As exposure to material comforts increases, through television and movies -- and the consumer movement, the stipends must grow. When I lived there, we baked cake or ate fruit for dessert or that 10 o'clock snack, now there is a "store" for gum, candy, chips, etc. But this is forty years later and the same can be said as we walk down mile after mile of supermarket aisles. Sad, but true!
While some kibbutzem do rent out houses for outsiders, the kibbutz where I worked and lived does not. Interestingly, of the 100 plus people who lived there in the '60's, so many have remained! I was truly astonished at how many old friends were still there. Of course, the obverse is also true, I did not see that many new people and changes, such as the pending decision to allow individual automobiles, is being pushed by the newer members.

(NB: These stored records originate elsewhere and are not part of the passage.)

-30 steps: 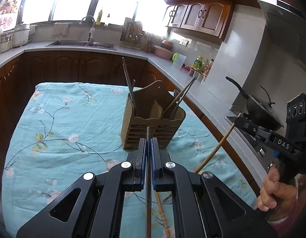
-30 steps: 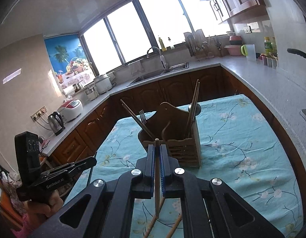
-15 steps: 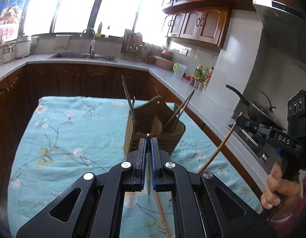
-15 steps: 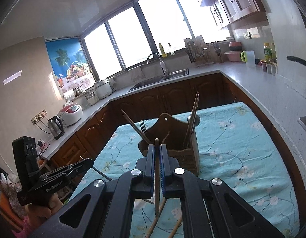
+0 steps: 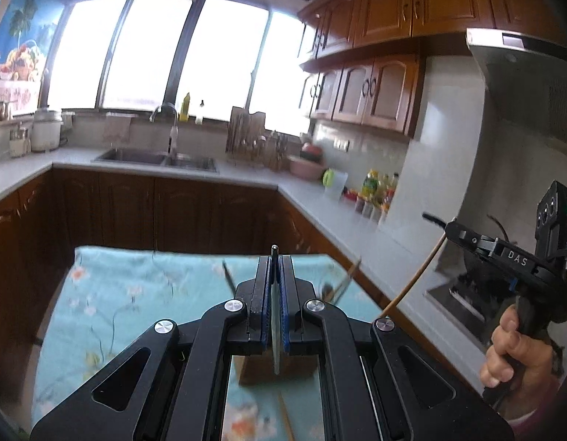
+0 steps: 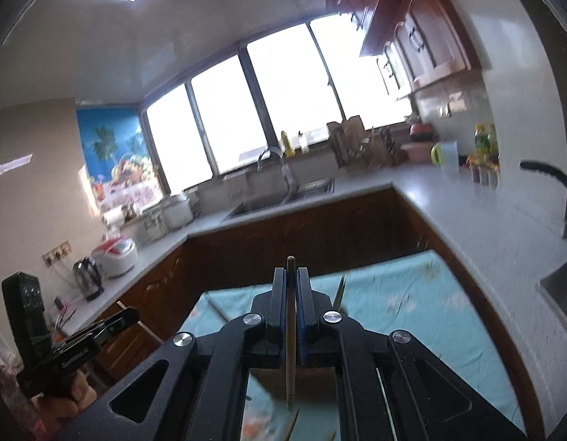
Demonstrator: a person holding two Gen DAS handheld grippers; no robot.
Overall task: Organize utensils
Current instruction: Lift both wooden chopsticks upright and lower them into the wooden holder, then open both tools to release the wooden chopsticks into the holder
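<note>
Change noted, both views: against the pictures of a second ago the cameras have tipped upward and risen. The wooden utensil holder, then in full view ahead of each tool, now shows only as a brown block low in frame, mostly behind the fingers. Judged meaning: both utensils have been lifted off the cloth and are being carried over the holder for dropping in; insertion not yet done.

Left tool (image 5: 275,283): clenched on a thin grey metal utensil (image 5: 275,330), which stands between the blue pads, its tip poking past the fingertips and its lower end hanging over the utensil holder (image 5: 261,369). Type of utensil cannot be told.

Utensil holder, left view: directly under the tool, on the blue floral cloth (image 5: 118,294) of the tabletop. Sticks already in it (image 5: 228,281) rise to either side of the fingers.

Right tool (image 6: 291,294): clenched on a wooden chopstick (image 6: 290,360), held lengthwise between the pads, pointed end hanging down. Holder (image 6: 312,375) just below and behind it.

Loose items: further wooden sticks (image 6: 292,424) lie on the cloth at the bottom edge, still to be sorted.
</note>
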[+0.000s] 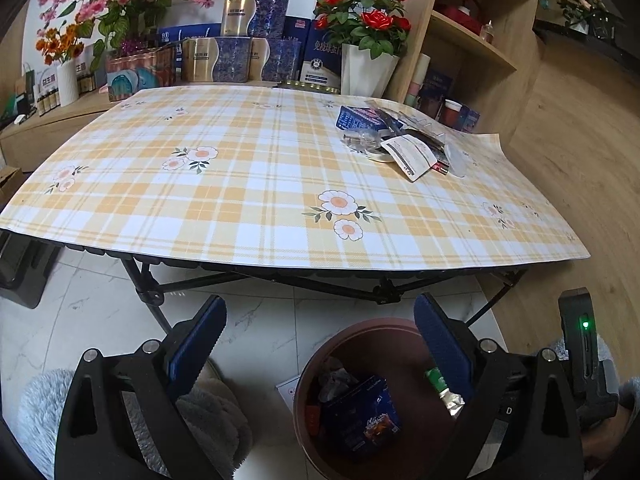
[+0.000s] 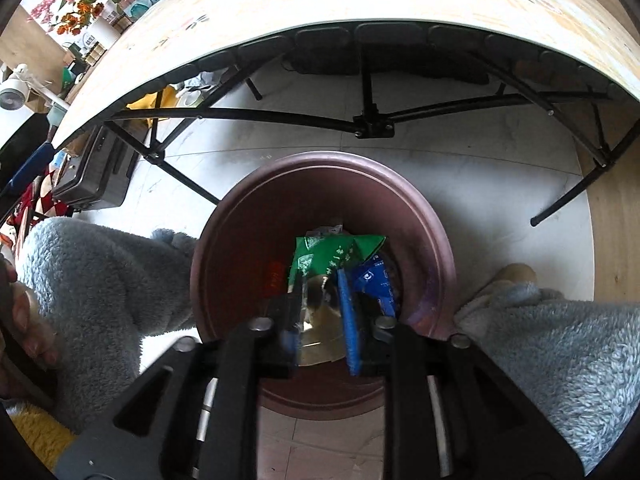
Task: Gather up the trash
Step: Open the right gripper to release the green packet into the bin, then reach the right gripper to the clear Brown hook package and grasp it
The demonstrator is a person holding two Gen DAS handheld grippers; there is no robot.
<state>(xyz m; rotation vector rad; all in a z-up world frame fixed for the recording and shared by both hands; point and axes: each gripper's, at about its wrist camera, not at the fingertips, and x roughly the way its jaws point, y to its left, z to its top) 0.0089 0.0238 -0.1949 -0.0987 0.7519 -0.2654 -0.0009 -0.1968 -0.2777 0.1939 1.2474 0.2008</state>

I think that by and large it still has maintained most of its Marxist underpinnings, but they are being eroded by time and a shrinking world. The kibbutz movement started primarily from a harsh need; how to survive and how to build an agrarian community with only a handful of people.
The idealism has become more and more distinct from the need.
The metamorphosis is continuing, but it is not a "done deal" yet. Some of the larger kibbutzem are becoming unrecognizable to me and it does not bode well for the movement. Some kibbutzem had been newly formed on a strictly religious and geopolitical foundation in the West Bank/Gaza and that is a different story in itself. I am curious what the evolution of the entire movement will be.
Howard, I remember meeting your son Jay when he quite ably rode my recumbent bicycle at Binghamton U. Thanks for relating how he went from working as a mining company geologist to a novice Trapist monk and why he left the Cistercian order ("because he could not tolerate Catholic dogma"). I hope he is doing well and enjoying his post-Trapist life.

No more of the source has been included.